Reducing use of fish oil in aquaculture will require alternative ingredients rich in polyunsaturated fatty acids (EPA and DHA). Conventional vegetable oils are not a suitable replacement, containing high levels of omega-6 and low levels of plant-based omega-3 fatty acids4,18. Indeed, farmed salmon now contain less omega-3 and a higher omega-6 to omega-3 ratio than 10 years ago owing to a reduction in fish oil and an increase in vegetable oil use in feeds20. At present, algal oils offer the most promising alternative; for example, recent studies show algal oils can completely replace fish oil in shrimp feed, with no difference in growth or feeding efficiency versus a fish oil diet63. There are now commercial operations producing Schizochytrium sp. oil that is more than 50% polyunsaturated fatty acids (PUFAs) and, unlike other algal oils, is a mix of both EPA and DHA. Schizochytrium sp. oil can be an effective source of omega-3 for salmonids28 and can be grown heterotrophically using sugar cane or beet by-products. There are trade-offs in environmental performance and cost compared with marine ingredients through high-energy consumption, but performance continues to improve and production is scalable30,64. Other ‘novel’ alternatives to fish oil, such as yeast oil or genetically modified omega-3 plant oils28, are also entering the market. Novel oil aquaculture industries, as with any small-scale early-stage industry, may face financial barriers and other challenges in competing with established, large-scale marine ingredient industries for market share. There is therefore a need for investments and market incentives to help reduce this perceived ‘green premium’ and promote sustainable growth29.

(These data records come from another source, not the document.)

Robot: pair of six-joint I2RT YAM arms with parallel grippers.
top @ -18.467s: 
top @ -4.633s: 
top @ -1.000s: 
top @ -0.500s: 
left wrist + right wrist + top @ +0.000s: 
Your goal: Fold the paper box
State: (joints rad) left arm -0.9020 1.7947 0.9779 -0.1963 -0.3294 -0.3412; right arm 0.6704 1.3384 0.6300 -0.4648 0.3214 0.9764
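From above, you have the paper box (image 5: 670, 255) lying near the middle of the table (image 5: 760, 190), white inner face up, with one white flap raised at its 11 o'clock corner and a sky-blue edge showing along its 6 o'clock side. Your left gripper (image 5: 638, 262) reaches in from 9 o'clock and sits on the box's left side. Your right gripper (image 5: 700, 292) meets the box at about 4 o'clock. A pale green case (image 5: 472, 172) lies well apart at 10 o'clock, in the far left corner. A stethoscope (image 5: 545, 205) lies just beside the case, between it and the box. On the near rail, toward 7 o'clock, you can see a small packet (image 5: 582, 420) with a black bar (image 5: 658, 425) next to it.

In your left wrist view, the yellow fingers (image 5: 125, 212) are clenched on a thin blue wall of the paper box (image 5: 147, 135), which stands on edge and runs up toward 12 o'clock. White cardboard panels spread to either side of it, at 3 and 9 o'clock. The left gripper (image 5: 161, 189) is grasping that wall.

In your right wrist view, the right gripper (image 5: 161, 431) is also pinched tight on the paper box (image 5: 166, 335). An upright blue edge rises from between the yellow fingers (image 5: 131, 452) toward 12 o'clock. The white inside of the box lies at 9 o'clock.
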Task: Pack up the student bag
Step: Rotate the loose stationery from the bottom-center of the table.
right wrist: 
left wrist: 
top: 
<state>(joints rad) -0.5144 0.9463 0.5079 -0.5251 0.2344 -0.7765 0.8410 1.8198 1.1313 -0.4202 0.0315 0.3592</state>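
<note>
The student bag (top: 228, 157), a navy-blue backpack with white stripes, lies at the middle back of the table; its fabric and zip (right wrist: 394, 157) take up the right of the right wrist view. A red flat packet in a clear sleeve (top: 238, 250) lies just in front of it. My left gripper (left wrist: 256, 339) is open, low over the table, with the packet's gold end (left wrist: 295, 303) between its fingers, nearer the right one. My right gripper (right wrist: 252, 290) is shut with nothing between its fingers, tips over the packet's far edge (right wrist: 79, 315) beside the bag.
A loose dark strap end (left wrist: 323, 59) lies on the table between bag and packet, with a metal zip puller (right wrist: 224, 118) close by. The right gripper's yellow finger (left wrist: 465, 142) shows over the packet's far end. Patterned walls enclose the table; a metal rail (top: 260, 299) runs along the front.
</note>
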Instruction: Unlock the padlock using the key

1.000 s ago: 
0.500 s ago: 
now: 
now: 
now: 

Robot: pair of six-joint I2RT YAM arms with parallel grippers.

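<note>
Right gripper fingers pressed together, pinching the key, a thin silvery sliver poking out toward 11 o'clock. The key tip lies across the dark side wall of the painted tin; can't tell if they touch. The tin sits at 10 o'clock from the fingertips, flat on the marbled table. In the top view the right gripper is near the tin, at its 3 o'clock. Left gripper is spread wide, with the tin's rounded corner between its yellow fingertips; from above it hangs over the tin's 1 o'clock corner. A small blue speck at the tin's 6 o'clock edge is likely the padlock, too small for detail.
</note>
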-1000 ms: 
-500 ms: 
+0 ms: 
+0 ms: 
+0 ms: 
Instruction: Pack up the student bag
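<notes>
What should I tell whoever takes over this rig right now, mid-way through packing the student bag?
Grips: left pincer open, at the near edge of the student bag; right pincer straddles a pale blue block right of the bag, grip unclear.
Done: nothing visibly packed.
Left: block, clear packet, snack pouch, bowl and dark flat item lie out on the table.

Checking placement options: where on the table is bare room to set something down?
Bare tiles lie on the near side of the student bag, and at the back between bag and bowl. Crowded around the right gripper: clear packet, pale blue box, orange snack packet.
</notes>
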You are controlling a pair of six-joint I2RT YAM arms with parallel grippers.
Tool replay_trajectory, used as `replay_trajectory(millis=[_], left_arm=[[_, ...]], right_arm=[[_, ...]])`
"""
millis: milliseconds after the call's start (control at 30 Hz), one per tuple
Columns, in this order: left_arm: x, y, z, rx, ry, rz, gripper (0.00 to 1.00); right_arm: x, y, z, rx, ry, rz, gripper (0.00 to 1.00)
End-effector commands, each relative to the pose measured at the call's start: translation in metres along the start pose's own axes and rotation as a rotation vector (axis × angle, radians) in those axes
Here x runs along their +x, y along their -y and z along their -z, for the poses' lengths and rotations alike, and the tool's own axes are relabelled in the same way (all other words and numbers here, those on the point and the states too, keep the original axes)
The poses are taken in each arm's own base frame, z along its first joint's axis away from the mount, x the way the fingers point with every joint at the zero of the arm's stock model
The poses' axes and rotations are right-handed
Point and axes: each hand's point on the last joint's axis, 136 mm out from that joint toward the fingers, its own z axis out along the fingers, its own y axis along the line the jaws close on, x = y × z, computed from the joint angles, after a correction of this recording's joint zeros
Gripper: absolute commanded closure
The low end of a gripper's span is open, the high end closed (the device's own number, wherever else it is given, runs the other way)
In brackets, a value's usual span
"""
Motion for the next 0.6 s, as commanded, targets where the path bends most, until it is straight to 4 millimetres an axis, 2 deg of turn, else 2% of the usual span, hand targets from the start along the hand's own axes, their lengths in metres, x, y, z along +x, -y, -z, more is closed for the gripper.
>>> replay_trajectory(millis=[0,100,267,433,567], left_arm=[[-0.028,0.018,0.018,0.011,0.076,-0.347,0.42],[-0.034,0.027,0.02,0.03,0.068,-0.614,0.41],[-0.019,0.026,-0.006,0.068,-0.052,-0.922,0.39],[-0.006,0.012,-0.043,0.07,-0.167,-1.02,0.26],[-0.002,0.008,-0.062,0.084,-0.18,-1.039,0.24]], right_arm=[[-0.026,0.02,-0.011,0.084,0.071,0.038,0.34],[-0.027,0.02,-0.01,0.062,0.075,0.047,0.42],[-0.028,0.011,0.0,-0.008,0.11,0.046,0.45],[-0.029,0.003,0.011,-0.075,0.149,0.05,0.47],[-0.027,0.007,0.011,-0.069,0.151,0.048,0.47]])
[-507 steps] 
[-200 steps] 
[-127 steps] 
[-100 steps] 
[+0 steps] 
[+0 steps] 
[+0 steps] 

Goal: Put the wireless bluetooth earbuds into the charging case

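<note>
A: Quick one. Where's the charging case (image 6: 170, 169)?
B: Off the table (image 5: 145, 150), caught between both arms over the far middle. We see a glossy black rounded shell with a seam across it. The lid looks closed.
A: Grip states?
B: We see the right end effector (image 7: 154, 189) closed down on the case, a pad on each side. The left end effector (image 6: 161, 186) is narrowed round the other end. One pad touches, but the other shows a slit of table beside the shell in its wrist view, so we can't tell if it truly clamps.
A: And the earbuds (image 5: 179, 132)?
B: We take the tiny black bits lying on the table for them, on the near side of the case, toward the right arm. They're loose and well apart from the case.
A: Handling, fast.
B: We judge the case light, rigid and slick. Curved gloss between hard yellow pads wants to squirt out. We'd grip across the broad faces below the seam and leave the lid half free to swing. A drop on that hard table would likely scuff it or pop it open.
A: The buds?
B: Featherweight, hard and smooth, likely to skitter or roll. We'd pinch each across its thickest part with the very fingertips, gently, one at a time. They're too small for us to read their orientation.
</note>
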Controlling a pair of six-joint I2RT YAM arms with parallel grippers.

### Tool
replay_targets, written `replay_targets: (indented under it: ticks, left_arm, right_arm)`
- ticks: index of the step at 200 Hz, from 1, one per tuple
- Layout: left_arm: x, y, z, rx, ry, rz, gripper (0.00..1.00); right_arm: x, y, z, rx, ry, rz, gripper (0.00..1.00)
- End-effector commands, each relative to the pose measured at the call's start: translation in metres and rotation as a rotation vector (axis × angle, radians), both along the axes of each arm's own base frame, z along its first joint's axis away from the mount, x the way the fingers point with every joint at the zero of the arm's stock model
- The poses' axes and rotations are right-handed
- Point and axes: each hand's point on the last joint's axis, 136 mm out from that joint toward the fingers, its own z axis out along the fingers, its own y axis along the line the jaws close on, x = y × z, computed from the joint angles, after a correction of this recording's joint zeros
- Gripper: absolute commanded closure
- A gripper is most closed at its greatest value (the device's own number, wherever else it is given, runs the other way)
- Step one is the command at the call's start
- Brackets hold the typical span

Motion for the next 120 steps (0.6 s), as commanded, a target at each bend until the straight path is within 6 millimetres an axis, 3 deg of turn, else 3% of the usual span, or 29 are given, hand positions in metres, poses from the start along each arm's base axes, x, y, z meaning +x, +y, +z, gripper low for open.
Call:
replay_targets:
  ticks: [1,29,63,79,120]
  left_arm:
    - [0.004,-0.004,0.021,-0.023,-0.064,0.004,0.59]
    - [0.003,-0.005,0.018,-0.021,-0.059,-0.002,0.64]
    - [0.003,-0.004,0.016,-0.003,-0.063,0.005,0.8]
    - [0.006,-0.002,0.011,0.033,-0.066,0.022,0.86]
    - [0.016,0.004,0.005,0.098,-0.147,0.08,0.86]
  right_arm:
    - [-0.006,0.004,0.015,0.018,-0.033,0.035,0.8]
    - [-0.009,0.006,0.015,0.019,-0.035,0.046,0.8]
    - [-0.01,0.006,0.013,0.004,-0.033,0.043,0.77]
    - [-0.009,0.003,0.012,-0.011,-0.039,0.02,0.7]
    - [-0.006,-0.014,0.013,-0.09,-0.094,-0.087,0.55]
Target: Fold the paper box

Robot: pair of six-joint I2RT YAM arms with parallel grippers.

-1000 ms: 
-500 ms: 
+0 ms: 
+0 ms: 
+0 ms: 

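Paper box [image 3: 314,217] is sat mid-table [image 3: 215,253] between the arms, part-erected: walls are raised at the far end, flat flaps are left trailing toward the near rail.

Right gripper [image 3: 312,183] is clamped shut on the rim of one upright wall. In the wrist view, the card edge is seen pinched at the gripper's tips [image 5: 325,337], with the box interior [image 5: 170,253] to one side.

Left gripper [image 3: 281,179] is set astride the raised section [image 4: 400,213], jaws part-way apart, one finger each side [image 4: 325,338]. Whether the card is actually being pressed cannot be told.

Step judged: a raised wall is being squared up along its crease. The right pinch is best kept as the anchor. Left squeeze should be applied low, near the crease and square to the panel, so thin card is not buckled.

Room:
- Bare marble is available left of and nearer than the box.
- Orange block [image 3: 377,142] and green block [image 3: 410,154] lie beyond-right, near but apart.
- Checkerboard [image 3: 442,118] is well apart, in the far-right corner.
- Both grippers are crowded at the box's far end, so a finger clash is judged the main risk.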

There is still further opportunity to build on nutrient retention analyses. Our mass-balance approach to estimating nutrient retention is a back-calculation of salmon production values in one country in one year that is not currently generalizable to other fed-aquaculture systems. For example, we were unable to account for nutrient yields in spare fishmeal (although fishmeal composition suggests that this is more concentrated in calcium and iodine than omega-3 fatty acids (Supplementary Tables 3 and 4)). Mass-balance approaches also fail to account for fish oil being the limiting marine ingredient, and how feed resources and by-products contribute to food production in a broader sense (for example, livestock). Developing life-cycle approaches that capture the ratio of nutrients in to nutrients out (for example, a ‘nutritional FIFO’, or ‘nFIFO’), and integrating these with economic factors (for example, eFIFO), will ensure that all nutrient flows are considered appropriately23. Developing a robust and generalizable method for such an nFIFO metric will help industry to assess, compare and improve nutrient efficiency in farm production, as shown by the wide adoption of FIFO and the forage fish dependency ratio (FFDR) for salmon certification schemes53.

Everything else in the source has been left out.